Pero Juan sin Miedo no se dejó amedrentar por su
advertencia. Fue al castillo, encendió la chimenea y
durmió comódamente en el saco que había llevado
consigo. Así fue hasta que un fantasma lo despertó,
emitiendo sonidos escalofriante a su oído.
—¿Cómo te atreves a despertarme con tus juegos de
espíritus? —le dijo Juan sin Miedo y tomando unas tijeras,
cortó las sábanas que lo cubrían, haciendo que huyera
despavorido.
Cuando a la mañana siguiente, el rey fue a comprobar
como estaban las cosas, se quedó impresionado con su
temple.
La segunda noche, Juan sin Miedo fue despertado por una
bruja, que quería comerse su corazón.
—¡Bruja maleducada! Ya verás lo que te vas a comer —y
sin más, Juan sin Miedo le vertió encima un jarrón de
agua, que hizo que la bruja se derritiera sin remedio.

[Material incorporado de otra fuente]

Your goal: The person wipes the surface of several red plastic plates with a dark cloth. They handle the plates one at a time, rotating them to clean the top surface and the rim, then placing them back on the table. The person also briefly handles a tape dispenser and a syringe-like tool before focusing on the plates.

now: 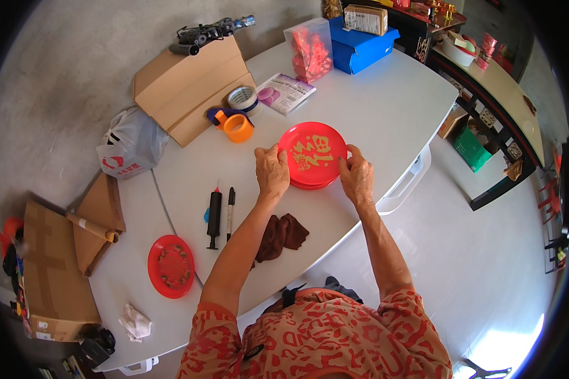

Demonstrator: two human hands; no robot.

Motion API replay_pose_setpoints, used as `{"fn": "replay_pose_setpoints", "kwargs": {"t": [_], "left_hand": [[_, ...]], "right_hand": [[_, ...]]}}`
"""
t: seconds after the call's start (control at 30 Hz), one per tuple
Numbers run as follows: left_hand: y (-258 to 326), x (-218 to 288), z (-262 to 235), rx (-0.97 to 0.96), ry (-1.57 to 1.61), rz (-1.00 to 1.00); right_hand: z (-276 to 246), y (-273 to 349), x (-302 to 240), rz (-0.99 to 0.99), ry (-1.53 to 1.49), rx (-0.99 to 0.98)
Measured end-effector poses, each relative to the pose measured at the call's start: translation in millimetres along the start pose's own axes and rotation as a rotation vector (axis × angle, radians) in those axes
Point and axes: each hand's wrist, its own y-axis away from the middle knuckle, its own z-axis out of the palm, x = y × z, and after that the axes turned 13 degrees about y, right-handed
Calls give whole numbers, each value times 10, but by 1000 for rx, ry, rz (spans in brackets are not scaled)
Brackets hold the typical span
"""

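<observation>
A round red plate (313, 155) with gold decoration is in front of me, and at least one more red rim shows beneath it. My left hand (272, 172) grips its left edge, fingers closed on the rim. At the right edge my right hand (358, 177) pinches the rim in the same way. A crumpled brown cloth (281, 237) lies on the table between my forearms. To its left are a marker pen (231, 211) and a black hand pump (215, 218). Farther left sits another red plate (171, 266), worn and stained in the middle.
The pale table (360, 101) carries a tape roll (243, 98), an orange tape dispenser (237, 127), a magazine (286, 92), a clear bin (310, 50) and a blue box (362, 47). Cardboard (196, 79), a plastic bag (133, 145) and a white cloth (134, 322) lie leftward.
</observation>
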Motion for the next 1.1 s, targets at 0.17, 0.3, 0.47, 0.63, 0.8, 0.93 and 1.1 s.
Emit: {"fn": "replay_pose_setpoints", "kwargs": {"t": [0.17, 0.3, 0.47, 0.63, 0.8, 0.93, 1.1], "left_hand": [[10, -72, 70, 54, -89, 9], [-2, -150, 59, 14, -29, -78], [10, -281, 41, 29, -22, -30], [149, -209, -108, -48, 31, -81], [356, -4, -344, -135, 123, -169], [430, -73, -441, -152, 118, -166], [373, -113, -425, -225, 109, -221]], "right_hand": [[39, -9, 20, 8, 59, -44], [78, -16, 50, 0, 61, -59], [91, 1, 61, -40, 26, -30], [25, 98, 101, -97, -23, -15], [-101, 313, 135, -134, -123, -44], [-97, 361, 94, -114, -159, -80], [-17, 314, 259, -192, -68, -13]]}}
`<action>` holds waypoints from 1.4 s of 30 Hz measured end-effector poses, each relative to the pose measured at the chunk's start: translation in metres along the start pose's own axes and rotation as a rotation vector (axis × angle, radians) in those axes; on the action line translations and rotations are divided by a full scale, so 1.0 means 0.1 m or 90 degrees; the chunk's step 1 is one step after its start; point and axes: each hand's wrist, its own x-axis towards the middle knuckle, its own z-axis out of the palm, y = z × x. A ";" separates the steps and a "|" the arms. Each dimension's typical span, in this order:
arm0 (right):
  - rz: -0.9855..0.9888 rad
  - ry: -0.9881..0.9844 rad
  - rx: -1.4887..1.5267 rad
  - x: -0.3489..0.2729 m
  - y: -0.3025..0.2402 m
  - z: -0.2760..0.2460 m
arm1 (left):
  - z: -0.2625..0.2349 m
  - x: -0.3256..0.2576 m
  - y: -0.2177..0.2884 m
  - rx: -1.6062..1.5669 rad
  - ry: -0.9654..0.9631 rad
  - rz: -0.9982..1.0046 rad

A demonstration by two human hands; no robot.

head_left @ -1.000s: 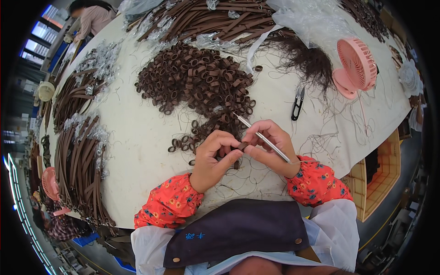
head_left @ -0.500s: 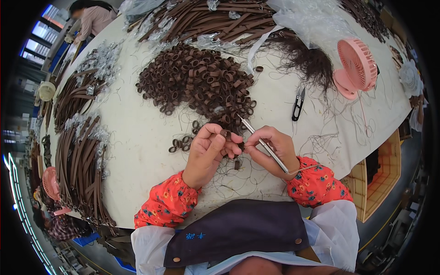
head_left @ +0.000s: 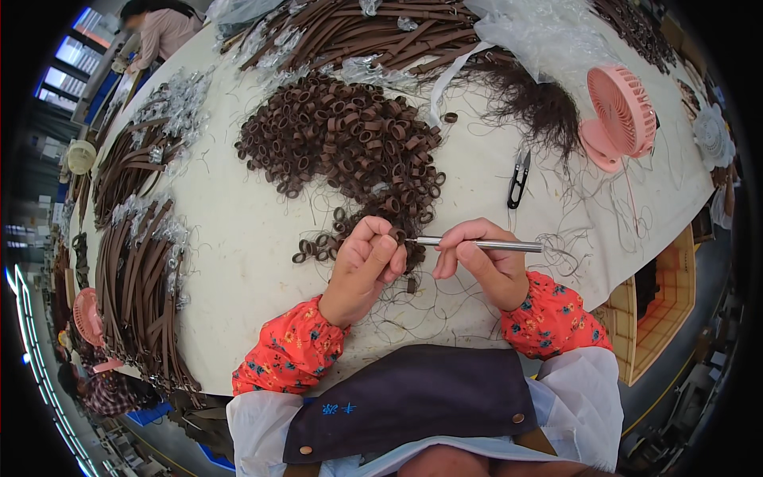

Cuando el rey volvió a comprobar que siguiera en el
castillo, no cabía en sí de asombro. Finalmente, la tercera
noche, Juan fue despertado por un abominable dragón que
echaba fuego por sus fauces. Pero él le dio un golpe en la
cabeza arrojándole la silla más cercana y la bestia se fue
llorando.
—¡Qué molestas son todas estas criaturas! —exclamó
Juan— No lo dejan dormir a uno en paz.
Al día siguiente, el rey se dio cuenta de que había pasado
la prueba y con gran alegría, anunció el compromiso de su
hija. La boda se llevó a cabo con todo lujo y Juan sin
Miedo y la princesa, fueron muy dichosos al poder estar
juntos. Sin embargo, él todavía no conocía lo que era el
miedo.
Pasó la noche de bodas y por la mañana, al ver que su
esposo no había despertado, la princesa tomó una jofaina
con agua helada y se la echó encima, provocando que se
despertara con un alarido.
—¡Qué susto! —gritó Juan.
—Parece querido, que por fin te has dado cuenta de lo que
es el miedo —le dijo la princesa, risueña.